C’è un oggetto che, in corso di scrittura, l’ha sorpresa, appassionandola più del previsto? 

“Tutti! È un libro che ho scritto durante il lockdown, mi sono potuta dedicare quasi in maniera ossessiva. Ho avuto l’occasione di viaggiare nel tempo e per ogni periodo è stata una scoperta. Mi è piaciuto rendermi conto che tante delle cose che abbiamo imparato sulla preistoria sono forgiate dalla lettura che se ne era data nel XIXesimo secolo, quindi improntata a una visione arcaica uomo donna. Oggi sappiamo che molte informazioni sono false, ad esempio che molti personaggi che abbiamo creduto uomini fossero delle donne. È stato interessante scoprire che il Medioevo, contrariamente a quanto si pensi, non è stato il periodo più terribile per i diritti femminili. Se c’è un oggetto che trovo molto ironico è la spilla da cappello con cui le donne aggredivano i molestatori per le strade. Non lo cercavo, mi è capitato. Ci racconta che già ad inizio Novecento quello che oggi chiamiamo cat calling costituiva un oggetto di dibattito pubblico. Delle ammende erano previste già allora eppure ancora oggi non si può dire di aver trovato soluzione definitiva al problema. Infilzando i molestatori con la spilla le donne si facevano giustizia da sole”.

E se dovesse eleggere uno o pochissimi oggetti preferiti, tra i 100?

“Dipende dai punti di vista. Amo molto la machine di Madame du Coudray, che nel XVIIIesimo secolo aiutava le donne a partorire in tutta la Francia portando con sé un pupazzo, una bambola che serviva a spiegare alle donne come fosse fatto il loro corpo. All’epoca si moriva per dare la vita e questa donna ha contribuito alla professionalizzazione dell’ostreticia. Un oggetto che trovo molto raro e forse il più toccante è la sacca in cotone di Ashley, che racconta una storia intima di separazione di madri e figli nella tratta di schiavi negli Stati Uniti. Rappresenta tutta la forza degli oggetti. Amo poi quelli di cui non parla nessuno, come le planchettes, piccole tavole a forma di cuore con cui, a metà Ottocento, si credeva di entrare in contatto con i defunti”.

Nel capitolo sulla macchina da cucire, scrive: “Se questo libro fosse stato una storia delle donne non in cento ma in due oggetti, quelli sarebbero stati ago e filo”.

“Per un lungo periodo la vita delle donne era davvero incentrata attorno a questo, direi dall’antichità. Ago e filo sono oggetti che hanno simboleggiato il posto delle donne nella società. A partire dal XIXesimo secolo questo rapporto è cambiato con l’introduzione della macchina da cucito, che ha lasciato più tempo alle donne regalandogli libertà. Dava loro l’impressione di avere una relazione privilegiata con la modernità e il progresso”.

Bikini, 1947 Photo Courtesy: Corbaccio

Che ruolo attribuisce alla moda nella storia delle donne?

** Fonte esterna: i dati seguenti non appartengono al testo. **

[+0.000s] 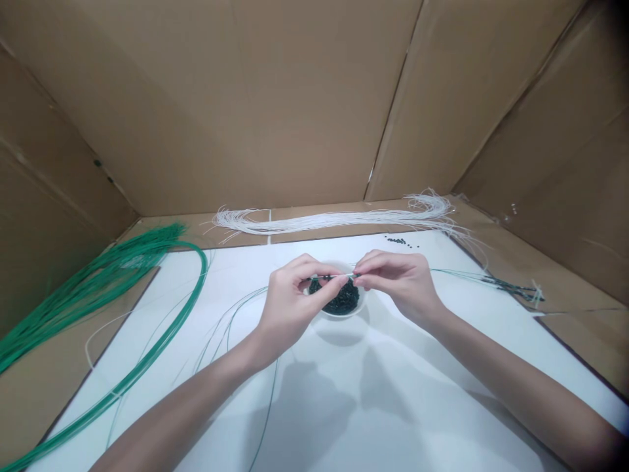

“Non ho voluto che la moda fosse protagonista nel mio libro per evitare associazioni facilistich, ma è stato praticamente impossibile tenerla fuori. Credo che la moda abbia spesso accompagnato i cambiamenti: grazie alla sua capacità di trasformazione, ha dato alle donne uno strumento per sentirsi più forti. Ha costituito un mezzo di liberazione ma talvolta anche di sottomissione. Trovo che nella moda sia presente questa ambiguità: un capo che in un periodo è stato liberatorio può diventare strumento di “oggettificazione”. È il caso del bikini, della mini gonna, del corsetto (da costrizione a simbolo di empowering), lo stesso smoking di Yves Saint Laurent, così acclamato in un certo momento e più in là visto quasi come una privazione di femminilità ed un’incitazione ad essere il più possibile maschile per fare carriera. Ciò che amo nella moda è che è fatta di cicli di invenzioni e re-invenzioni, i significati non sono mai fissi ma si accordano alle epoche”.